The Humane Society of the United States estimates that tens of millions of feral cats roam the streets. Due to their sheer numbers and limited socialization with humans, it is impossible to find homes for all of these animals. However, there are numerous ways you can help feral cats in your neighborhood brave the winter weather and bitter, cold temperatures.
One important thing you can do for the feral cats in your area is educate yourself on the feral cat problems in your community, then explore resources at your disposal to help the cause. While studies have shown that feral cats who inhabit developed areas pose no significant health risk to the humans, many people still regard ferals as a nuisance or as pests. It is important to share knowledge of the feral cat overpopulation problem and the ways in which people can humanely work to reduce the amount of feral cats living in their area, for the benefit of the cats and the people in your community. The Humane Society of the United States has an excellent overview of feral cats on their website, as does Alley Cat Allies. Organizations in central Ohio that offer information and assistance for feral cats include PetPromise, Colony Cats (& dogs) and Shelter Outreach Services.
The best way to help ferals is to explore and seek out any Trap-Neuter-Return (TNR) programs in place in your community.
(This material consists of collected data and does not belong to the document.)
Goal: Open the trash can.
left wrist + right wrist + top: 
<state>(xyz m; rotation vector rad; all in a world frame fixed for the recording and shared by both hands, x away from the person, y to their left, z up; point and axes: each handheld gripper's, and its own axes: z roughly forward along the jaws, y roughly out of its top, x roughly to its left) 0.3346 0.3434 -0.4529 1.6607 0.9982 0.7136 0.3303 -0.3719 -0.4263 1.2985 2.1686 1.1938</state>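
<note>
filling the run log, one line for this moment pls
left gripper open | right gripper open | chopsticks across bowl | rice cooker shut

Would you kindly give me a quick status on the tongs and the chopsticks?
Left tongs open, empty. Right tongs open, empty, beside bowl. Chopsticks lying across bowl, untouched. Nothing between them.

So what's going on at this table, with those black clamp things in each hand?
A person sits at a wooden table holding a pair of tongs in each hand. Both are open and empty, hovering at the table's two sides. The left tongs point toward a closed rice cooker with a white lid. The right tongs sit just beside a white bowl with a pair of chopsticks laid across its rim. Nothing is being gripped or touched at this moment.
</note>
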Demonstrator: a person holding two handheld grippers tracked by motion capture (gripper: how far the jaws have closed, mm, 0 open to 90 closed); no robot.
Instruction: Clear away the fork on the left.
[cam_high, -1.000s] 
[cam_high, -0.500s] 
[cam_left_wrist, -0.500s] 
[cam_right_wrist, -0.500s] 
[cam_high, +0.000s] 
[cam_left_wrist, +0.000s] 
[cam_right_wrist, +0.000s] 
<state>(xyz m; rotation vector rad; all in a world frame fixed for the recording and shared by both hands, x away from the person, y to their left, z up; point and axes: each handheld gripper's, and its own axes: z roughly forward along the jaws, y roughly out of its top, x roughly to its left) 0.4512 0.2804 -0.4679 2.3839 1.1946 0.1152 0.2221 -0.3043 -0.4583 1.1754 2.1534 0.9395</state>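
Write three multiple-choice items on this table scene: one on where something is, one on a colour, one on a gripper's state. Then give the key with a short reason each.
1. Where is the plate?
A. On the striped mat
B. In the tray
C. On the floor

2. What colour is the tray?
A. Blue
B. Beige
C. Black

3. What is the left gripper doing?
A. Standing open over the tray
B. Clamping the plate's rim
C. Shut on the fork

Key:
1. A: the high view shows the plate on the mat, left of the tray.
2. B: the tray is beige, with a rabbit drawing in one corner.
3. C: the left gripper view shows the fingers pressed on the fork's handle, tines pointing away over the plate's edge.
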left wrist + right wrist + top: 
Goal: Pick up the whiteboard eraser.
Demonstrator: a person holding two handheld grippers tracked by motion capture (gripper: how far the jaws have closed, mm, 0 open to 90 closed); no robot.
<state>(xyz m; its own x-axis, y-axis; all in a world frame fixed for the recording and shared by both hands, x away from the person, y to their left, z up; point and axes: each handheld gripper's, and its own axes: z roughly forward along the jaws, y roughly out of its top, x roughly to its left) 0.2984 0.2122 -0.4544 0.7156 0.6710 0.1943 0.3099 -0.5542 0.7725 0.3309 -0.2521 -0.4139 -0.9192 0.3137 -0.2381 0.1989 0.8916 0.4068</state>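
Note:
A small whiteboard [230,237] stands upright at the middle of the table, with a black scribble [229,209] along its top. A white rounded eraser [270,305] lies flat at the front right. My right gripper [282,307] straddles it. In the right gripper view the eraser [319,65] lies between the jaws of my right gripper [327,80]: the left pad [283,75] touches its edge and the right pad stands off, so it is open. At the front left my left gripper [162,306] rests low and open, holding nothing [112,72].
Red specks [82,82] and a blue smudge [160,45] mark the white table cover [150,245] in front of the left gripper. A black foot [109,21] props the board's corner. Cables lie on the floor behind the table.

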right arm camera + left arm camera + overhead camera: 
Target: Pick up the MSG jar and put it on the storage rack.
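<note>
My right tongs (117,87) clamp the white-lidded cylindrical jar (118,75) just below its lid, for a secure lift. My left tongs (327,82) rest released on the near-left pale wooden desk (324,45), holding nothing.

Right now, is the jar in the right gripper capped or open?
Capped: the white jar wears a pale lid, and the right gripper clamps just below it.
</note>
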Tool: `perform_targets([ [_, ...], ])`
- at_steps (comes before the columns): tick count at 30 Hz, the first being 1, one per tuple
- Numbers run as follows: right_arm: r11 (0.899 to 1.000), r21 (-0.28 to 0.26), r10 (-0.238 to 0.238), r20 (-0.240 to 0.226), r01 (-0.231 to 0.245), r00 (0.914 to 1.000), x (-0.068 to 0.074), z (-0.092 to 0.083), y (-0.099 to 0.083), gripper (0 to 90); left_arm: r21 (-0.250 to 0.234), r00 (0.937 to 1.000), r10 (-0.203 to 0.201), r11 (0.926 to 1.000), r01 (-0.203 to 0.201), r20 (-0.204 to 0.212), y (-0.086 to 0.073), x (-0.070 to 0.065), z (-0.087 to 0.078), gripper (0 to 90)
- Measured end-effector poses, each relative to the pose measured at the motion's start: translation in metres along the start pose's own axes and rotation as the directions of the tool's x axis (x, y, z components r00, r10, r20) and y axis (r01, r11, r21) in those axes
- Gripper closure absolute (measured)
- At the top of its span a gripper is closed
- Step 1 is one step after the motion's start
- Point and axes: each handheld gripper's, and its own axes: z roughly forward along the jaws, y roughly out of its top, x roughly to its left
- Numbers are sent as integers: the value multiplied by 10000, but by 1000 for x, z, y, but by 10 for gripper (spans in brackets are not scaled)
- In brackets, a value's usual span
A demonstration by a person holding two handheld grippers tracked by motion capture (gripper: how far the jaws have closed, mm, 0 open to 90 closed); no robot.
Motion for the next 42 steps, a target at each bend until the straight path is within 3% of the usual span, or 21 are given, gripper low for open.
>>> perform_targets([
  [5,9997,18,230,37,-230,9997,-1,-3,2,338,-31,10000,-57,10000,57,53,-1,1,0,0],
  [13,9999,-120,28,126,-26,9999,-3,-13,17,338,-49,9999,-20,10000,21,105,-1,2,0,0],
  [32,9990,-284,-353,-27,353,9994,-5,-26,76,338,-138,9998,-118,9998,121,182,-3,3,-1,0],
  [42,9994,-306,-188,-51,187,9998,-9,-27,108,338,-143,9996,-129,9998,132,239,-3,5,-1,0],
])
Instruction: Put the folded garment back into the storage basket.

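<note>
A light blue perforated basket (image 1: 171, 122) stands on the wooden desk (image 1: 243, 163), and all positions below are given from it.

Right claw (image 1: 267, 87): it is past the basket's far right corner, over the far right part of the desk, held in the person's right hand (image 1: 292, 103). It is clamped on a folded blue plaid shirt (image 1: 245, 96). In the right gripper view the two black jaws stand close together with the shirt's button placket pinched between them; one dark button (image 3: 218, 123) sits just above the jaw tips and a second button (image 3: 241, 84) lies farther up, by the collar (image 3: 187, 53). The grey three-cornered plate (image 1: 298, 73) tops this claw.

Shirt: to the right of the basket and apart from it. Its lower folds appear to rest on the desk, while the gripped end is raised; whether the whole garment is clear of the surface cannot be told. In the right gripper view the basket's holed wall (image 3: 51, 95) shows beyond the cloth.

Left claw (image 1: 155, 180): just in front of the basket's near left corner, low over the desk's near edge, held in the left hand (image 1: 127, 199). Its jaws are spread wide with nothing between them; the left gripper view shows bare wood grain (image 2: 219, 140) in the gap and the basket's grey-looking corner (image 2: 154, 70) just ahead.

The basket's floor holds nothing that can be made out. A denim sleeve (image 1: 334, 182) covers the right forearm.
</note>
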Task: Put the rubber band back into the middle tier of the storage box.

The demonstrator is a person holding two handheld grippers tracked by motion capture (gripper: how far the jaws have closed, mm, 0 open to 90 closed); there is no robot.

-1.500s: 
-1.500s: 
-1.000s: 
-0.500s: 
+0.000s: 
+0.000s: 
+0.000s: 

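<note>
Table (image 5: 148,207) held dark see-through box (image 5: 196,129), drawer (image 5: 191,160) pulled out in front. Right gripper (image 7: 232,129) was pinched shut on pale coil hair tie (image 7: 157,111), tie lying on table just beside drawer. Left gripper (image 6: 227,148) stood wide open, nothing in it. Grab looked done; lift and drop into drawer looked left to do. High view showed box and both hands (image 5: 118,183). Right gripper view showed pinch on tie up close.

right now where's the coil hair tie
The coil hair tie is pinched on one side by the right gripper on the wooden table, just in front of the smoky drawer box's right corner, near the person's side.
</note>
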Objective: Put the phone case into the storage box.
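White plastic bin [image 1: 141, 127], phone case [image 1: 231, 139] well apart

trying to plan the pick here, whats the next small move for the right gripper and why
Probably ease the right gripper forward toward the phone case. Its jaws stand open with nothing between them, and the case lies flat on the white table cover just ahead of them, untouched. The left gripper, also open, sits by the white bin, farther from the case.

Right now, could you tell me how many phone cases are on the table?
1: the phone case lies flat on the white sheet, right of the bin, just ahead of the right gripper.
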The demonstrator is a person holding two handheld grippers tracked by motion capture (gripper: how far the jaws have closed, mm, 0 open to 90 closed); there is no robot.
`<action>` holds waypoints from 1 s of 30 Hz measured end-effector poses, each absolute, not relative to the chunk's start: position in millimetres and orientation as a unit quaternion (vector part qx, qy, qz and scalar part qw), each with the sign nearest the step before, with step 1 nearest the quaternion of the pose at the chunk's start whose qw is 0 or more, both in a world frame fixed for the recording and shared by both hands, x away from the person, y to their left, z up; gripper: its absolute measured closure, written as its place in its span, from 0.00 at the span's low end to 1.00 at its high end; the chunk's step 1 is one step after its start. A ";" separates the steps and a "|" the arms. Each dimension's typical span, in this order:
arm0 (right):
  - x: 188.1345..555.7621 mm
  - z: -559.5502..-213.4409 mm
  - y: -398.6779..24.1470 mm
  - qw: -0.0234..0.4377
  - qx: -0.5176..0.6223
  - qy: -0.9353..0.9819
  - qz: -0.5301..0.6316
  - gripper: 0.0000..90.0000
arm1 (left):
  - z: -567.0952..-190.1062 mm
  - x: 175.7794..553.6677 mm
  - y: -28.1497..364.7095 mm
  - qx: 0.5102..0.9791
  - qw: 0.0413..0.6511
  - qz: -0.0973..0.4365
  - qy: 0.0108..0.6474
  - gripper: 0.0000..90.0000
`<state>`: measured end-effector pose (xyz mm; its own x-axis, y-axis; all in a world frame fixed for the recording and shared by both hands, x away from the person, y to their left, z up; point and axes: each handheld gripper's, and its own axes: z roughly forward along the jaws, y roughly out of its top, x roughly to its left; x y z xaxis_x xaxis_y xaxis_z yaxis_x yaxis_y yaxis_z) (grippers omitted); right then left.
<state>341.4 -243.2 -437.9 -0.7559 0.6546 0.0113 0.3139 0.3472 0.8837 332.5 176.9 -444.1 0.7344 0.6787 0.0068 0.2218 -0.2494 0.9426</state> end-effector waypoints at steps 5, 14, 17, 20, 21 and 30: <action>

TNR is generally considered the only effective and humane approach to feral cat overpopulation. Cats are trapped using humane traps and brought to clinics and TNR providers who spay or neuter the animals. Often the cats are also vaccinated for prevalent conditions like rabies. After recovery from surgery, the cats are released in the same location from which they were taken, and often also given regular access to food and water in their home environment. These cats are then free to continue living in their territories without adding to the feral cat population.
TNR not only reduces the number of feral cats in a given area over time, but also lowers the intake rates of cats at animal shelters. This also lowers the euthanasia rates in these shelters due to overcrowded and inadequate demand for adoptions. It also reduces the spread of disease amongst current feral populations, and helps keep feral cat colonies from growing, since neutered male ferals will still defend and guard their territory from other un-neutered males, preventing them from mating with any un-spayed females and producing more feral kittens that way.
Another thing you can do to help ferals is construct a feral cat shelter. Although feral cats may be fearful of humans and not allow you to bring them into your home, you can still provide a warm space to hide out in inclement and cold weather. A variety of easy tutorials and instructions can be found online to guide you in the simple construction of a shelter from items like scrap wood and thick plastic bins. The OAC article Make a Feral Cat Shelter for Under $10 is a good place to start.
Putting the shelter in a quiet and low-traffic place is essential, as ferals are unlikely to take to the shelter if it is around noise and activity, especially from humans. The more inconspicuous the better.
Also, keep size in mind when constructing any type of feral cat shelter. The shelter should be large enough to house several cats, but not too large, or the structure will be too difficult to keep warm by trapping and retaining the body heat of the animals inside. To discourage curious wildlife from disturbing the cats and to help keep it warmer, securely elevate the shelter about four to six inches from the ground with bricks or pallets. Cats will still climb in but other animals may be less likely to enter the space.
The best lining for feral cat shelters is straw. Newspapers are too easily soiled and are impractical if you are not able to regularly check on and change the bedding. Be sure to use straw and not hay, as hay molds easily and does not stay as warm. If you believe certain spots within the shelter will withstand any kind of weather or moisture, you can place a wool or fleece blanket for added warmth, but straw alone is effective and will suffice.
You should also always make sure that food and water are available near the shelter. This will encourage frightened ferals to use the shelter and also make it less necessary for the animals to venture far from the warmth of the shelter to find these things for themselves. Do not place the food and water inside the shelter as it may pose more danger to the feral cats by encouraging other wildlife to enter the shelter while the cats are asleep.
The Humane Society recommends creating two small shelters that face in with the doors across from one another, then attaching a board atop the structures between the two doors, creating a canopy between the shelters. Under this canopy, food and water is accessible and safe from the elements. If you are worried about wet food and/or water freezing, use a thick plastic bowl that is deep and wide, or buy a solar-heated dish.
You Can Make a Difference
By educating yourself on feral cats–and providing the cats sustenance and shelter when it is cold outside–you can do your part to humanely address the cat overpopulation problem. With the help of compassionate human allies who are eager to protect “wild” cats from Mother Nature in its harsher seasons these cats can live happy and healthy lives outside and not contribute to our already overcrowded shelters.—Kelsey Hardin
Kelsey Hardin is a crazy cat lady and graduate of the College of Wooster in Wooster, Ohio. Living back in Columbus where she grew up, she spends her spare time writing, cuddling cats, crafting, spending time with friends, and catching local concerts and theatre shows.